DDN today announced its AI400X all-NVME flash storage system will help amplify capabilities of the University of Florida’s flagship supercomputer, “HiPerGator,” to make it the world’s fastest AI supercomputer in academia, according to DDN and Nvidia.
Building on DDN’s partnership with UF, this third-generation HiPerGator will integrate 10 DDN AI400X appliances intended to deliver maximum productivity from the 140 Nvidia DGX A100 systems, which contain 1,120 A100 Tensor Core GPUs, at the center of this AI-centric supercomputer and data center.
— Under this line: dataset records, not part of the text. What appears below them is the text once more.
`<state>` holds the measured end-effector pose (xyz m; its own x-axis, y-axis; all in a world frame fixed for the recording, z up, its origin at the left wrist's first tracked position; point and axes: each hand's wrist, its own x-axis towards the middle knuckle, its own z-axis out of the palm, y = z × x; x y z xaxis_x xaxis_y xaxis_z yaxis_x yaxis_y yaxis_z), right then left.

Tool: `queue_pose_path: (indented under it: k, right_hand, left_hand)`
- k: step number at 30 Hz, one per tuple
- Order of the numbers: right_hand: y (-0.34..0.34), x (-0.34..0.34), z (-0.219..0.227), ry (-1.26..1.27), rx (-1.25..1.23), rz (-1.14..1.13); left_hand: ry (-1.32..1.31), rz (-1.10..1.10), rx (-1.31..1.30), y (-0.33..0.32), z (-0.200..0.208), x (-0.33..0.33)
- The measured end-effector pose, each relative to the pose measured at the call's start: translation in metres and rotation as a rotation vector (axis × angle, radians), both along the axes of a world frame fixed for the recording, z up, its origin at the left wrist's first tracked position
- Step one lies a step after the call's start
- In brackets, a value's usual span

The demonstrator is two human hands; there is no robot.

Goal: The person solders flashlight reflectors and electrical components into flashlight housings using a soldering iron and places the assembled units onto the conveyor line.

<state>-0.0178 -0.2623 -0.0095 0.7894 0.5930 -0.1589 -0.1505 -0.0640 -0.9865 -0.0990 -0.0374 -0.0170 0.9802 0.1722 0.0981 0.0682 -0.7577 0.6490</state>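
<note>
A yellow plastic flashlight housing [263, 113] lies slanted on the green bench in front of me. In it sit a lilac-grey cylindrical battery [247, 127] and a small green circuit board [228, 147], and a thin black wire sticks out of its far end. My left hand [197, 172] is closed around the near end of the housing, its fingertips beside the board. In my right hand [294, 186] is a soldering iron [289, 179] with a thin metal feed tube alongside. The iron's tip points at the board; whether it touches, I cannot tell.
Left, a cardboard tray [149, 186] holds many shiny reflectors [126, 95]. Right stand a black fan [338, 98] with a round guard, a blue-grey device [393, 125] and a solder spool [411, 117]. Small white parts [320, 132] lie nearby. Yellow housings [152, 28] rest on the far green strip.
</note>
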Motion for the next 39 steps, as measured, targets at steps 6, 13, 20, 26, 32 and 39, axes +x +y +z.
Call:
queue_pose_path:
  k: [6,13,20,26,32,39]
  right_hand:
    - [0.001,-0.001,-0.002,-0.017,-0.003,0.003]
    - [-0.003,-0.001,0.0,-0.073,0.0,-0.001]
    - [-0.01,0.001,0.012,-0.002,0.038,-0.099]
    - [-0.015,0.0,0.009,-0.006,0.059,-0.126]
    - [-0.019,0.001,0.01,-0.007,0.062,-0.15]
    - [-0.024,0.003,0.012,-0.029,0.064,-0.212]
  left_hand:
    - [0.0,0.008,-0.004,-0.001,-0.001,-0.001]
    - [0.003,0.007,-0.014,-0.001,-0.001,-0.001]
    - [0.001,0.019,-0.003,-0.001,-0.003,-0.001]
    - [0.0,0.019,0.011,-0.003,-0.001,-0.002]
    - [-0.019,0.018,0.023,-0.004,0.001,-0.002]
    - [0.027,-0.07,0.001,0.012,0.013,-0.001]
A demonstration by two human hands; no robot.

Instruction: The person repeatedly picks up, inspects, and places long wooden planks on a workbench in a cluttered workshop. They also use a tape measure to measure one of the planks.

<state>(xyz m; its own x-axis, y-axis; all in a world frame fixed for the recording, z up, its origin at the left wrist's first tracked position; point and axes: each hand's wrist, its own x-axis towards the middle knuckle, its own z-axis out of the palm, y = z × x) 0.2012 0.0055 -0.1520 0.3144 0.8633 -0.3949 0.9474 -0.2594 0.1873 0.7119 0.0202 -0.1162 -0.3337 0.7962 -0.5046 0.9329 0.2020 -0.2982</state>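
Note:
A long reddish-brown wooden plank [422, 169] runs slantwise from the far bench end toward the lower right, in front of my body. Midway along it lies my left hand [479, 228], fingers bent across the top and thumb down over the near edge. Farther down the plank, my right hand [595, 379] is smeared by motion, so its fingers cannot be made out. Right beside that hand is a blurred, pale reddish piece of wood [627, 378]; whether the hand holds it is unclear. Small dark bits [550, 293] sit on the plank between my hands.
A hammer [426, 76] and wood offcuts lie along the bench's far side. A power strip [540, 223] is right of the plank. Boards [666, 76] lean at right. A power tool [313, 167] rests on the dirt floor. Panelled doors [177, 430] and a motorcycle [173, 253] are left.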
DDN said recent enhancements to meta data performance and data access capabilities have advanced the ability of A3I to serve as the hub for the university’s AI data.
The HiPerGator system, scheduled for deployment this winter, will consist of 4 petabytes of storage to feed the DGX A100 systems, with data flowing through Nvidia Mellanox HDR 200Gb/s InfiniBand network.
UF has said it is committed to every student across every discipline having knowledge of what AI is and how to use it in their area of expertise upon graduation. “From religion to agriculture, and liberal arts to engineering, every student will have worked with the AI curriculum and will be able to apply that knowledge to advance the field they are studying in,” the university said in its announcement. “With performance of an astounding .70 petaflops, UF is creating a very powerful tool that will advance the goals of the university to make AI a pervasive component across all schools and research, boosting the university among AI leaders.”
“AI will transform our society in the years to come and our tools must evolve to meet the demands of this new era,” said Erik Deumens, director of information technology, UF. “Advancing our efforts to integrate AI across curriculum, improve research and empower students, as well as drive breakthroughs and discoveries are highly dependent on productive computing and efficient data systems, like those from DDN. We have a history of success with DDN storage systems powering our HPC computing and anticipate similar high productivity for our AI workloads.”